Post by strad » Thu Jun 14, 2018 12:24 am

Thought this that I ran across in Hemmings might be of interest to J.A.W. in particular since he has an affinity for two strokes.
This Vincent engine was commissioned for the R.A.F.
Image
This 1942 vintage lifeboat engine was built by British motorcycle manufacturing legend Vincent during World War II.
Its purpose was to power lightweight Royal Air Force rescue boats that could be dropped from aircraft to dart across the sea to pick up downed pilots.
The 500-cc two-stroke made 15 h-p at 3,000 rpm and would've shoved a small boat along at about 5 knots. Five of these Vincent marine engines were ordered by the British Air Ministry, with an additional order for seven more coming after initial testing. Several of the engine components were interchangeable with an electrical generator engine the company was also producing for the British Army at that time. Vincent delivered all 12 engines, but they were never put into use.
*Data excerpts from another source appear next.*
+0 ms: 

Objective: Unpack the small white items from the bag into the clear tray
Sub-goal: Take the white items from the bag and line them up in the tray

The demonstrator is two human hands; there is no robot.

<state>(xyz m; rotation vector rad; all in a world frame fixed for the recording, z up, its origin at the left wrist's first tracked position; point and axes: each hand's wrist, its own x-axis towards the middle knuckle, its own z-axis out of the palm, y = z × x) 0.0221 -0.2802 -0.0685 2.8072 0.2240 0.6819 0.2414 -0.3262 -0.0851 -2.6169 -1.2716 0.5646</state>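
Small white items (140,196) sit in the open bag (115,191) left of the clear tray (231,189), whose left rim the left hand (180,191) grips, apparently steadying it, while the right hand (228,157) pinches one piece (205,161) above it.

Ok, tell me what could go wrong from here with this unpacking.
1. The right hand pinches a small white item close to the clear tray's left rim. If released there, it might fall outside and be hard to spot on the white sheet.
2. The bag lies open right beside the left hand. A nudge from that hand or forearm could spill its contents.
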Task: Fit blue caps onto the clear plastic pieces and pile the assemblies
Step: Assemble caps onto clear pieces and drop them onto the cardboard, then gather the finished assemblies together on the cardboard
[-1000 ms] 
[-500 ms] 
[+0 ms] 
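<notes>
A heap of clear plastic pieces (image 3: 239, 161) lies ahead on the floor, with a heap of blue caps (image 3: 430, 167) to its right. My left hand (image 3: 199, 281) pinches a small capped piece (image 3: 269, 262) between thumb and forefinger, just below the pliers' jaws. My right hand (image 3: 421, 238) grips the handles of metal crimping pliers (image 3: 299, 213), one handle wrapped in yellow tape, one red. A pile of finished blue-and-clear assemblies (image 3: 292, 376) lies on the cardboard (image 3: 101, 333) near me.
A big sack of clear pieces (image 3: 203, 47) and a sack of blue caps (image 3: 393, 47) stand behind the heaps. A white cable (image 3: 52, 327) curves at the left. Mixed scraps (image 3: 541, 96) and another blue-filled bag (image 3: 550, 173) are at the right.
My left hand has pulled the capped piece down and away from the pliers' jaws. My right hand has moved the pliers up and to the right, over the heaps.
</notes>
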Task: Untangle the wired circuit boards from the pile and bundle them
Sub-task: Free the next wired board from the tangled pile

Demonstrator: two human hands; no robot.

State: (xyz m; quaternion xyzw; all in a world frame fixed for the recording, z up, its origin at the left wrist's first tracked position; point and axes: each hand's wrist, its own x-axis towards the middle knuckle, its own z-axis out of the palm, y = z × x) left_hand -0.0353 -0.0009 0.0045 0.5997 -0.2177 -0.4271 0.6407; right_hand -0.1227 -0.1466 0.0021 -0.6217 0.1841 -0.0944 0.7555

When the RAF initially requested the engines, Phil Vincent already held patents for a two-stroke that would meet the specifications. Vincent HRD designer Phil Irving supervised the final engineering of the engine to bring it into production. The powerplant was based on a three-cylinder block with each outside cylinder providing the horsepower, while the center bore served as a scavenging pump. It contained dual pistons that helped draw in the air fuel mix and suck out the spent gases. The propeller for the outdrive was attached directly to the end of the crankshaft by means of a rag-joint type coupler.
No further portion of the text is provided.